Hi! I've never posted in this forum before, but I had some questions I thought maybe some mamas on here could answer.

I unfortunately have to have VERY invasive back surgery that involves replacing one of my herniated discs with an INFUSE BoneGraft. The procedure is called an ALIF and you can read about it here.

It says not to get pregnant for at least a year after the treatment (which will be January 2009 for us) but that they haven't done any tests (of course) on women who've gotten pregnant AFTER the treatment.

I was just wondering if anyone has experienced this or if anyone knows of anyone I can contact or a webpage I can visit that will make me feel better about TTC in a year. I know that once I get pregnant (this would be #2 for us) I would keep the baby no matter what, it's just that I'm so nervous about the possible effects on the baby, that we're looking even more into adoption if the case is that the baby would be severely affected by the BoneGraft.

I've talked to my doctor and he just tells me exactly what I've read on the webpage and other places and I generally respect the opinions I see here.

Thanks for any information you can give me.


----------



## blue_bug (Jun 21, 2007)

i know nothing about this, but why woud it affect the baby??? i can see how it could cause you greater pain since the bones are fused and unable to be flexible/move, but i don't see how it could affect a baby. sorry i'm really no help.









i did find this site: http://messageboard.spine-health.com....php?pid=19064


----------



## mayamama (Jul 13, 2006)

Quote:


Originally Posted by *blue_bug* 
i know nothing about this, but why woud it affect the baby??? i can see how it could cause you greater pain since the bones are fused and unable to be flexible/move, but i don't see how it could affect a baby. sorry i'm really no help.

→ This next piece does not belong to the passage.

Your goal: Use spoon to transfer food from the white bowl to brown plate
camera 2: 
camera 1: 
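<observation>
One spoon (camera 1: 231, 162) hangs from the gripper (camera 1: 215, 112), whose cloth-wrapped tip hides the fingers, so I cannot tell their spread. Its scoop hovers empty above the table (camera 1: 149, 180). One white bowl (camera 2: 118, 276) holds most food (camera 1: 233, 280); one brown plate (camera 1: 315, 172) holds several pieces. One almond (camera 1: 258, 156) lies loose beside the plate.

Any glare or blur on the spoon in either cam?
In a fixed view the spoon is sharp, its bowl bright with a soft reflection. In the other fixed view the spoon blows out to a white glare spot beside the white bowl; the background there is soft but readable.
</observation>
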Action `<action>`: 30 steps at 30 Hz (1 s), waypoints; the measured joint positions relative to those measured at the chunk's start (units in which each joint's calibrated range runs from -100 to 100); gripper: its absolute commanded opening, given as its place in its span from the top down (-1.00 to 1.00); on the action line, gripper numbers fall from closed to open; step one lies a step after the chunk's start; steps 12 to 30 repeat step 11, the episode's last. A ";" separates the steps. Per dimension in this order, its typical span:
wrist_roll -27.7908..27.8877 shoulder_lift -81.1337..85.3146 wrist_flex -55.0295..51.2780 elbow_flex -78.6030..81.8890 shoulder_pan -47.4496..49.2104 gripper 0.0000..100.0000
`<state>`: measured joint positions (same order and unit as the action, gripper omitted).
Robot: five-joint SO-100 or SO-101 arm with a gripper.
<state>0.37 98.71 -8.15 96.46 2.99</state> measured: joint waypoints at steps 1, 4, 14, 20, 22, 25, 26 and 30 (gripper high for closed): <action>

i did find this site: http://messageboard.spine-health.com....php?pid=19064

Hi! Thanks for that site. It gave some good information.

Well, the reason it might hurt the baby is because the implant that will be used has a synthetic human genome that promotes my own bone growth. Within a year the two vertebrae will be fused together as one.

Studies have shown that in pregnant rabbits, the fetuses have shown abnormalities in their bone growth. This is why they advised women not to get pregnant for one year after the implant. Also, I guess we build up these antibodies when our bones are growing, and when the fetuses grow, but that the effects of an excess of these antibodies in unknown though they've shown no effects on rabbits who got pregnant a year after the implant.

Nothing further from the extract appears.